### Data for processing:

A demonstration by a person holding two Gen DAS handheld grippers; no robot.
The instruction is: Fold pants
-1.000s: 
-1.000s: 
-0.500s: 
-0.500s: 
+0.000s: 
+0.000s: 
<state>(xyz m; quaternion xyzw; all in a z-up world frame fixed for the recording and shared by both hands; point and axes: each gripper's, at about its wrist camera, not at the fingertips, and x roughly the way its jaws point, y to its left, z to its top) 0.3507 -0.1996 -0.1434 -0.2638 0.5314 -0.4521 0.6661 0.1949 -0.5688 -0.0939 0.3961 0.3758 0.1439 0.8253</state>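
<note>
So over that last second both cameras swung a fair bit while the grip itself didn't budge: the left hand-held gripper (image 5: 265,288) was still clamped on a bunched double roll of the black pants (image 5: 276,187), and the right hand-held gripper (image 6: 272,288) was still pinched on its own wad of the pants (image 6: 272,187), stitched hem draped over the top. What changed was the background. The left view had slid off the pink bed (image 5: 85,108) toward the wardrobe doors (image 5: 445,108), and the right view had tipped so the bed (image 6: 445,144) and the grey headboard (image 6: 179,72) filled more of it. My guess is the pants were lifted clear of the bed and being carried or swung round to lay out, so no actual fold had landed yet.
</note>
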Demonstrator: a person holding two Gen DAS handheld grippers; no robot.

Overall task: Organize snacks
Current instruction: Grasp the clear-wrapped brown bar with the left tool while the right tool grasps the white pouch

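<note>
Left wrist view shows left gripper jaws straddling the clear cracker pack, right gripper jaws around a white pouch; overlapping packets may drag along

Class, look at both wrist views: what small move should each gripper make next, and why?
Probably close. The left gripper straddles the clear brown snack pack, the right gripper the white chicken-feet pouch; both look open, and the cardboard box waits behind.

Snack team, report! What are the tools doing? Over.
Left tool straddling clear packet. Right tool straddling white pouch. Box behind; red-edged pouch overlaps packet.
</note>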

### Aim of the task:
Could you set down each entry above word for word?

### Response to this task:
A demonstration by a person holding two Gen DAS handheld grippers; no robot.
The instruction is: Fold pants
-1.000s: 
-1.000s: 
-0.500s: 
-0.500s: 
+0.000s: 
+0.000s: 
<state>(xyz m; quaternion xyzw; all in a z-up world frame fixed for the recording and shared by both hands; point and axes: each gripper's, at about its wrist camera, not at the fingertips, and x roughly the way its jaws point, y to its left, z to its top) 0.3507 -0.1996 -0.1434 -0.2638 0.5314 -0.4521 0.6661 0.1949 -0.5688 -0.0939 0.3961 0.3758 0.1439 0.8253</state>
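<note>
So over that last second both cameras swung a fair bit while the grip itself didn't budge: the left hand-held gripper (image 5: 265,288) was still clamped on a bunched double roll of the black pants (image 5: 276,187), and the right hand-held gripper (image 6: 272,288) was still pinched on its own wad of the pants (image 6: 272,187), stitched hem draped over the top. What changed was the background. The left view had slid off the pink bed (image 5: 85,108) toward the wardrobe doors (image 5: 445,108), and the right view had tipped so the bed (image 6: 445,144) and the grey headboard (image 6: 179,72) filled more of it. My guess is the pants were lifted clear of the bed and being carried or swung round to lay out, so no actual fold had landed yet.
</note>
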Demonstrator: a person holding two Gen DAS handheld grippers; no robot.

Overall task: Organize snacks
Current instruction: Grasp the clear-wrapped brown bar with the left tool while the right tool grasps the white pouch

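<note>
Left wrist view shows left gripper jaws straddling the clear cracker pack, right gripper jaws around a white pouch; overlapping packets may drag along

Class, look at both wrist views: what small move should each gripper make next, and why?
Probably close. The left gripper straddles the clear brown snack pack, the right gripper the white chicken-feet pouch; both look open, and the cardboard box waits behind.

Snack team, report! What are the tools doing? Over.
Left tool straddling clear packet. Right tool straddling white pouch. Box behind; red-edged pouch overlaps packet.
</note>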

The output above is complete.